No obstante, he venido usando Pomodoro por ya cinco años. Me siento satisfecho con los resultados y afortunado de haber dado con esta sencilla y potente técnica.

Si vas a la tienda de Google para Android te vas a encontrar con un sinfín de aplicaciones para Pomodoro.

Trata de probar las que más te llamen la atención hasta que te quedes con una. Busca también el libro Francesco Cirillo, el creador de esta técnica. Su lectura te revelará mejores detalles de esta herramienta.

Cuando estés ya involucrado con esta técnica, notarás que aparte de la distracciones externas te encontrarás con distracciones internas.
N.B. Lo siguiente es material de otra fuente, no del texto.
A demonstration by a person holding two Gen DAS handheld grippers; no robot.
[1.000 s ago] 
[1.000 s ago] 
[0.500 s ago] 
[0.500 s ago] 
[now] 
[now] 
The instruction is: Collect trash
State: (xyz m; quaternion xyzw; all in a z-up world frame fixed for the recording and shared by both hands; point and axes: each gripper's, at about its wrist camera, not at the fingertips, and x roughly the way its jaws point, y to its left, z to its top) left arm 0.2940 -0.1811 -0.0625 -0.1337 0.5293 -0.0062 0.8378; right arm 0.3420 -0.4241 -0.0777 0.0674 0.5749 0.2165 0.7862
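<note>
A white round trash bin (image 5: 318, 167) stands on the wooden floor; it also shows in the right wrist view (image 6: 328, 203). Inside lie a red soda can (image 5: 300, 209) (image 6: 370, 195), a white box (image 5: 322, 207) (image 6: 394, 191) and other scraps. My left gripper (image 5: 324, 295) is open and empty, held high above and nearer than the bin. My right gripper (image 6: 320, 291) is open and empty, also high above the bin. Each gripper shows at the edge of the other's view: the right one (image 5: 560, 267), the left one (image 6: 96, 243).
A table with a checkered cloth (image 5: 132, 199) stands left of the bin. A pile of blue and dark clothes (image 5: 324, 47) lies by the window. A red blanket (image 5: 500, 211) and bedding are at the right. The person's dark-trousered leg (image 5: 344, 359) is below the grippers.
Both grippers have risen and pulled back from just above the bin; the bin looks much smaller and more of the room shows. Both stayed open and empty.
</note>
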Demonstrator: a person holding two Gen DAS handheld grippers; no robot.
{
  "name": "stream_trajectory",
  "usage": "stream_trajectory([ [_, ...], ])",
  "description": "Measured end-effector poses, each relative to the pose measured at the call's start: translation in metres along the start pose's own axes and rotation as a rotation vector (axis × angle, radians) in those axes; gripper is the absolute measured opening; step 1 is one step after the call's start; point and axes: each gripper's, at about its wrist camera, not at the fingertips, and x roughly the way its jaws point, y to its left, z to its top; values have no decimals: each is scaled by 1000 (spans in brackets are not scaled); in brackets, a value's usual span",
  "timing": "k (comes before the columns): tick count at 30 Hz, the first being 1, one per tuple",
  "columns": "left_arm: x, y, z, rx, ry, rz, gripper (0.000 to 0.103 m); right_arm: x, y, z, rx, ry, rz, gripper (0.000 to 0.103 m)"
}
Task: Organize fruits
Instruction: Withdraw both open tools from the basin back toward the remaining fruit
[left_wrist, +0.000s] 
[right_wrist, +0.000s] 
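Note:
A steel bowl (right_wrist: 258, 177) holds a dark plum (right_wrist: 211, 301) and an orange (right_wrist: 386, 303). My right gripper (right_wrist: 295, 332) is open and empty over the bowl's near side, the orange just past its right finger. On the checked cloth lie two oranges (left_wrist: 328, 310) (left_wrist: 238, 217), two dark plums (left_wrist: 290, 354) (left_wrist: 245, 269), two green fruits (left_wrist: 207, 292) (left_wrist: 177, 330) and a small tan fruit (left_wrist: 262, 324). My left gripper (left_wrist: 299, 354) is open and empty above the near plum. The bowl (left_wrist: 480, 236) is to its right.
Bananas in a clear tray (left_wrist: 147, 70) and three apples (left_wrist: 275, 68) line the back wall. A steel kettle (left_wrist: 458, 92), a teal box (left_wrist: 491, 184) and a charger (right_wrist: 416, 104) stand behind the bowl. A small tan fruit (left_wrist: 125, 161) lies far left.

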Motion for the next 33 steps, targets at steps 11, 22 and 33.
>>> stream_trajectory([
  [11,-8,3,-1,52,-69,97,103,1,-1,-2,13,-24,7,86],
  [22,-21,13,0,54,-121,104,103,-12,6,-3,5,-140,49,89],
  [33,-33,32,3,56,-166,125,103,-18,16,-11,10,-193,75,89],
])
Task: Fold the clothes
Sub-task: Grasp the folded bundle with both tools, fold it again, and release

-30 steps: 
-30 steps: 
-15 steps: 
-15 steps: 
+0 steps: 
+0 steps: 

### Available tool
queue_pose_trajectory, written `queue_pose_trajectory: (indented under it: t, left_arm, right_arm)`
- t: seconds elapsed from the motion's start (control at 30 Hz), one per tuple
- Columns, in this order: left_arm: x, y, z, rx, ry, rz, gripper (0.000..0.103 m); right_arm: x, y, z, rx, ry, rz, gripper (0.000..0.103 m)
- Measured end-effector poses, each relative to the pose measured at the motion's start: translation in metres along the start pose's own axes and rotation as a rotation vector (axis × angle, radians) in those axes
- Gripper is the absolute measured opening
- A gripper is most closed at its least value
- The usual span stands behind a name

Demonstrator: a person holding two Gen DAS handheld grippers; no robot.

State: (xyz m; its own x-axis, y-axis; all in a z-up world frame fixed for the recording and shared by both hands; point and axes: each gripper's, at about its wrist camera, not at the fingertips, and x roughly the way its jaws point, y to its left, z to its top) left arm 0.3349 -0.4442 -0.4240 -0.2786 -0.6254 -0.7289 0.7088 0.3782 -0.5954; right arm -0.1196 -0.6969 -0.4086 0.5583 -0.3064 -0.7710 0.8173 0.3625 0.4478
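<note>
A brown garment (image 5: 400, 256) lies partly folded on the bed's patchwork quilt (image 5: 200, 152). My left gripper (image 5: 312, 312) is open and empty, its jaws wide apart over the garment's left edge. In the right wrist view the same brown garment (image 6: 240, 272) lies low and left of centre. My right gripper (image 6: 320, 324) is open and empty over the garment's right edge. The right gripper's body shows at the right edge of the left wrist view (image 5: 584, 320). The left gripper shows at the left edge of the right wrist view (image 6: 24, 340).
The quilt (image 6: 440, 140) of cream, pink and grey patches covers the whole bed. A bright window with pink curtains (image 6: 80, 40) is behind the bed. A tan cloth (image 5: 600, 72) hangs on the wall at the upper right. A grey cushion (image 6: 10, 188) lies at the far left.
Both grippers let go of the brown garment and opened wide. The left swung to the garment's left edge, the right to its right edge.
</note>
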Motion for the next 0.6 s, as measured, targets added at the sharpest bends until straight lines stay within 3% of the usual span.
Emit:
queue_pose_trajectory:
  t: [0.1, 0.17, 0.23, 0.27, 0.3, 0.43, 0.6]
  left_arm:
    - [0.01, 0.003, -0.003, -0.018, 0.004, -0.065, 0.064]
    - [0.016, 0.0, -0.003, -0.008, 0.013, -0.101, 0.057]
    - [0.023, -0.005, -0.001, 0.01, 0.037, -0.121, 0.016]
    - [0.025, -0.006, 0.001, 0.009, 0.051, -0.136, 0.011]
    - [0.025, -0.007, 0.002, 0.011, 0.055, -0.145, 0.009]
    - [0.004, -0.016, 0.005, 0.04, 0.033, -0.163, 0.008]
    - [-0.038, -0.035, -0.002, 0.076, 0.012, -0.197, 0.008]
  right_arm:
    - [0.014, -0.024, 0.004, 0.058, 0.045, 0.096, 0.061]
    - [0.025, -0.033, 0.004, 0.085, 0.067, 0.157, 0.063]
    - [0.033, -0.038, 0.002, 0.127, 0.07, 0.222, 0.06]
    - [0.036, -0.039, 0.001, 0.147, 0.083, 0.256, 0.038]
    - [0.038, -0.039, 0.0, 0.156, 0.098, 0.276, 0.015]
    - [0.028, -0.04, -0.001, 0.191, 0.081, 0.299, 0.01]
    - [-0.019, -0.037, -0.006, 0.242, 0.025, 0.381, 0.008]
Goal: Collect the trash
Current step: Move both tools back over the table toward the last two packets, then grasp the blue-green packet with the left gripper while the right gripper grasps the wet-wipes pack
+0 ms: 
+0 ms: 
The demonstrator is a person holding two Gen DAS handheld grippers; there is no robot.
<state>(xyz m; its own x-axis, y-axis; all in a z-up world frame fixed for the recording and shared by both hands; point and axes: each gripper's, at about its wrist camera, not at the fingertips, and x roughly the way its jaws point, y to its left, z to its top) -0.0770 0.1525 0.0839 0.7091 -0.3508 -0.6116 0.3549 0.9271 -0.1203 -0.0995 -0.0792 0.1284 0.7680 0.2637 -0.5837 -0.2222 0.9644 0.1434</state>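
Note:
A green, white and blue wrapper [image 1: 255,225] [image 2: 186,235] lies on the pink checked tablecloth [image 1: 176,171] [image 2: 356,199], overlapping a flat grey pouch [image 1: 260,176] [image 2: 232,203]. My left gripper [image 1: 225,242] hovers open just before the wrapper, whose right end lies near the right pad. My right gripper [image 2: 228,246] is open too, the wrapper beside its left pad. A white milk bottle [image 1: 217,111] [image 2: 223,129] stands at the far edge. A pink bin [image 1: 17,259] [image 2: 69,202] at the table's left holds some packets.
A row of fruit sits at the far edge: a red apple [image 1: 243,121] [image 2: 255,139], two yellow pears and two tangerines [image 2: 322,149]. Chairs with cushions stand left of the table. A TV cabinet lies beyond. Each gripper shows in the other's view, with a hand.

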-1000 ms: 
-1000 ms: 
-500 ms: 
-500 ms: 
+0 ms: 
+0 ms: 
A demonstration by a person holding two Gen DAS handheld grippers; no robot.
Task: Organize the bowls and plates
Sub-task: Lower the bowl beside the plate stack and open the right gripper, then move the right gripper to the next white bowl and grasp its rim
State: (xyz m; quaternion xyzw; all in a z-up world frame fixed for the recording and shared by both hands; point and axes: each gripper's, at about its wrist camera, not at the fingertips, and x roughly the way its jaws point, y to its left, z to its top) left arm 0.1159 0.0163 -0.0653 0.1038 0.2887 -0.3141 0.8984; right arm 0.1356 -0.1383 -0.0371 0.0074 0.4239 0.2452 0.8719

Se presentan en forma de recuerdos o predicciones de eventos futuros.

Una de estas distracciones más apremiantes son los recuerdos de algo que tienes que hacer o debiste haber hecho.

La mejor forma de lidiar con estos pensamientos que distraen es usar una libreta con un lápiz y anotar esa idea o cosa que tienes pendiente por hacer.

Lo mejor es anotar usando un verbo, es decir, si tienes por ejemplo que llenar un formulario e imprimirlo, anota eso: llenar formulario e imprimir.

Usa verbos en infinitivo y una vez anotada la tarea tu mente se libera para que puedas continuar con el mayor enfoque en lo que estás realizando en tu periodo de 25 minutos.

Cuándo harás los pendientes que anotaste, pues será luego.